» **Exercise instructions**:
Print the data again, exactly.

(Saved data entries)
..............................

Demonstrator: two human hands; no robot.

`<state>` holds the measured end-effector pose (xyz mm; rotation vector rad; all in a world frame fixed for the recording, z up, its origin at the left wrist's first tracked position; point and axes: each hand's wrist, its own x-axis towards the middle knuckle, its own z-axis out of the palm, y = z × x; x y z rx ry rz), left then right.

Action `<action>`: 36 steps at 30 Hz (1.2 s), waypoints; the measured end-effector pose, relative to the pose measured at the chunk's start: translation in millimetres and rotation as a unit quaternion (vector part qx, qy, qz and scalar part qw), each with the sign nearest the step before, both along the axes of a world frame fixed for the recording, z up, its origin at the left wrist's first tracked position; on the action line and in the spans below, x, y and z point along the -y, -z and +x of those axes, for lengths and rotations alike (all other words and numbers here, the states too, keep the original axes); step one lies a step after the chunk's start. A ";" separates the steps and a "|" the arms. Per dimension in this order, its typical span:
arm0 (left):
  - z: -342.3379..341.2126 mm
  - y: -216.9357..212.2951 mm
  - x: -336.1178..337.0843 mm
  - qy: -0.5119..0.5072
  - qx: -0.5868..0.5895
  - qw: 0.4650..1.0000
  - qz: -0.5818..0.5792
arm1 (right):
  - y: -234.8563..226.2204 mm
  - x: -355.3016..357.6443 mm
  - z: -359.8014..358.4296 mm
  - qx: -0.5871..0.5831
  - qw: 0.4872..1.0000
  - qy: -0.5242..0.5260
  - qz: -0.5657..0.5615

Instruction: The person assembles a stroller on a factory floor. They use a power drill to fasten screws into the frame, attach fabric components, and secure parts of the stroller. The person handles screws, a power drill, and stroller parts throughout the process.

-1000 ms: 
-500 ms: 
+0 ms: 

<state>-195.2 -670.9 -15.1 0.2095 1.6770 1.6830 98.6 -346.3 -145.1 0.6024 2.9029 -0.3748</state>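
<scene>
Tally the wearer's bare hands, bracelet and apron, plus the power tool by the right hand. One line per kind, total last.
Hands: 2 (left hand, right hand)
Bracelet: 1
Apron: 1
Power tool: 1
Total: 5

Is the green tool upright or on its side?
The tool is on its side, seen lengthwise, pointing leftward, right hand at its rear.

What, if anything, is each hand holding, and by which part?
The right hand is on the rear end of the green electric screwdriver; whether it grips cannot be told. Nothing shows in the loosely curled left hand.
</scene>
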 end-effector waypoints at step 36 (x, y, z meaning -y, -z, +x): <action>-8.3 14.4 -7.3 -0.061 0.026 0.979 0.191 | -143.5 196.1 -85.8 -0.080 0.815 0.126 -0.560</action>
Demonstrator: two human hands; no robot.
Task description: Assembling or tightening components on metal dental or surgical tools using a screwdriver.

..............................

» **Solution for this problem**:
Demonstrator: two human hands; no robot.

`<state>` holds the measured end-effector pose (xyz mm; rotation vector rad; all in a world frame fixed for the recording, z up, its origin at the left wrist's first tracked position; point and axes: each hand's wrist, its own x-axis towards the middle knuckle, its own z-axis out of the palm, y = z × x; x y z rx ry rz), left then right.

Action `<action>`: 36 steps at 30 Hz (1.2 s), waypoints; the measured end-effector pose, relative to the pose measured at the chunk's start: translation in millimetres and rotation as a unit quaternion (vector part qx, qy, qz and scalar part qw), each with the sign nearest the step before, both along the axes of a world frame fixed for the recording, z up, its origin at the left wrist's first tracked position; on the action line and in the spans below, x, y and z point along the -y, -z and +x of those axes, for lengths and rotations alike (all other words and numbers here, the states too, keep the original axes); step one lies a step after the chunk's start. A ";" separates the steps and a "|" the arms. Per dimension in this order, its typical span:
arm0 (left):
  - z: -342.3379..341.2126 mm
  - y: -216.9357..212.2951 mm
  - x: -336.1178..337.0843 mm
  - qy: -0.5119..0.5072
  - qx: -0.5868..0.5895
  - qw: 0.4650..1.0000
  - qz: -0.5818..0.5792
arm1 (right):
  - y: -234.8563..226.2204 mm
  - x: -355.3016..357.6443 mm
  - z: -359.8014..358.4296 mm
  - qx: -0.5871..0.5831
  - qw: 0.4872..1.0000
  - qy: -0.5242..0.5260
  - qz: -0.5657..0.5615

Instruction: The person assembles a stroller on a factory floor. They use a power drill to fasten screws into the frame, attach fabric components, and secure parts of the stroller. The person handles screws, a power drill, and stroller parts throughout the process.

-1000 ms: 
-500 ms: 
+0 ms: 

<state>-195.2 -670.9 -15.1 0.2095 1.6770 1.6830 98.6 -346.3 -145.1 0.6024 2.9029 -0.3748</state>
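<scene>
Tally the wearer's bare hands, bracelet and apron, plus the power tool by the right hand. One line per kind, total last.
Hands: 2 (left hand, right hand)
Bracelet: 1
Apron: 1
Power tool: 1
Total: 5

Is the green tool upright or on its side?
The tool is on its side, seen lengthwise, pointing leftward, right hand at its rear.

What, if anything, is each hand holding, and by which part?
The right hand is on the rear end of the green electric screwdriver; whether it grips cannot be told. Nothing shows in the loosely curled left hand.
</scene>
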 end-effector waypoints at step 36 (x, y, z meaning -y, -z, +x): <action>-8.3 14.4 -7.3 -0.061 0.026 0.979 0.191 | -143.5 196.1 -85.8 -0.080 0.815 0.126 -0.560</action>
Demonstrator: two human hands; no robot.
Task description: Assembling or tightening components on metal dental or surgical tools using a screwdriver.

The given output is complete.